Hands on Time: 15-20 minutes
Total Time: 30 minutes
Yield: Approximately 16-4" pancakes
Full of fiber and healthy grains.
- 3/4 cup WEM Organic White Wheat Flour
- 1/2 cup WEM Organic Rye Flour
- 1/4 cup WEM Organic Yellow Cornmeal
- 1/4 cup WEM Organic Thick Rolled Oats
- 1/2 cup brown sugar, packed
- 1 teaspoon salt
- 2 large egg whites
- 1 cup buttermilk warmed to room temperature (see below for substitute)
- 1 cup fat-free sour cream
- In a mixing bowl, combine flours, cornmeal, oats, brown sugar, baking soda and salt. Set bowl aside.

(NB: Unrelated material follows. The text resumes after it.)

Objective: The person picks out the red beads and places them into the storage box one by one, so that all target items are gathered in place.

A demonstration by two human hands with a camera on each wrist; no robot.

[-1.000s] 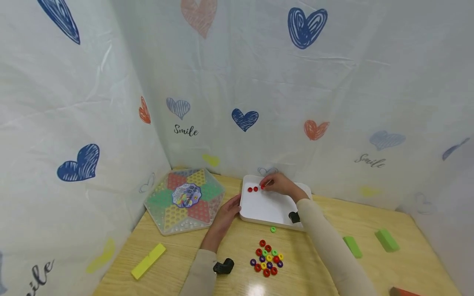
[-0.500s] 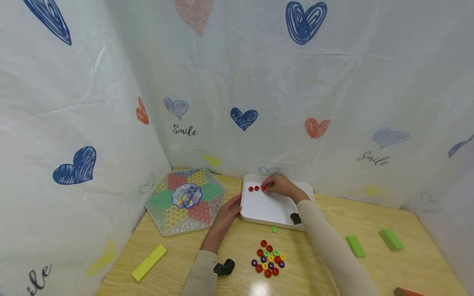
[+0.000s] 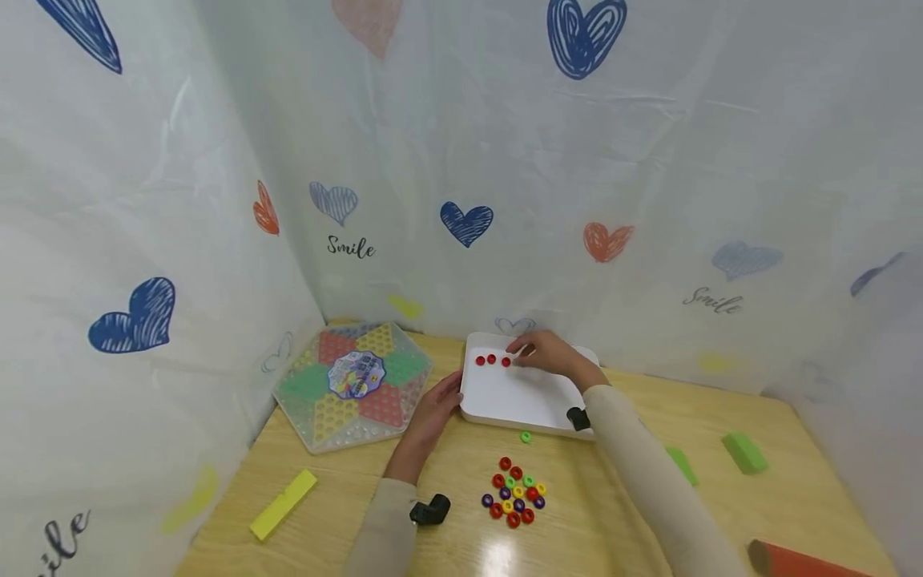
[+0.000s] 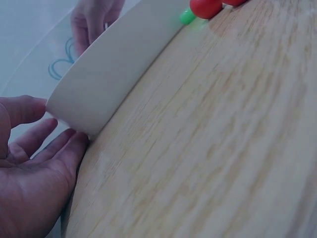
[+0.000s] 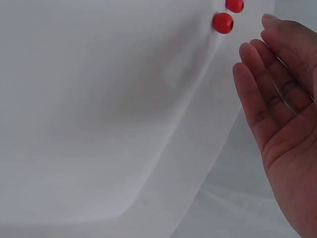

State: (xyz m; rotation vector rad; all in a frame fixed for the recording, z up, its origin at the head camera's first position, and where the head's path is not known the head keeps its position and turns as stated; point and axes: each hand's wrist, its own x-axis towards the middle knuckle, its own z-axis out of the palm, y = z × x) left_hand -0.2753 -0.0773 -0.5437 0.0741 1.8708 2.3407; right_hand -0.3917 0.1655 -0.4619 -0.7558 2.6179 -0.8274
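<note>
Game board [image 3: 352, 383]: lying flat at the far left of the table [image 3: 793, 497].
Left hand [image 3: 433, 413]: resting against the white tray's [image 3: 519, 401] left wall, fingers [image 4: 54, 144] straight and slightly apart.
3 red beads [image 3: 493, 361]: sitting in a row in the tray's far left corner.
Right hand [image 3: 544, 354]: hovering just right of the row, fingers [image 5: 257, 94] relaxed and together, gripping nothing.
Bead pile [image 3: 513, 497]: waiting on the table, nearer than the tray.

Smooth matt white plastic tray [image 3: 497, 401], glossy red plastic beads [image 3: 492, 360], pale wood-grain table [image 3: 620, 513] with a lacquered sheen, clear plastic game board [image 3: 352, 385], thin wrinkled printed sheeting [image 3: 649, 160], matt foam-like green blocks [image 3: 744, 452].
</note>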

- In a large bowl, beat egg whites until soft peaks form.
- Gently fold buttermilk and sour cream into egg whites.
- Add flour mixture and stir just until batter is moistened.
- Heat greased griddle or skillet over medium heat.
- For each pancake, pour 1/4 cup batter onto hot griddle.
- Cook pancakes until puffed, bubbly and dry around the edges.
- Flip pancakes and cook the other side until golden brown.
Recipe Tips and Tricks
No buttermilk on hand? Add 1 tablespoon lemon juice or white vinegar, to 1 cup regular milk, stir and let stand 5 minutes. You just made buttermilk! Works best with whole or 2% milk.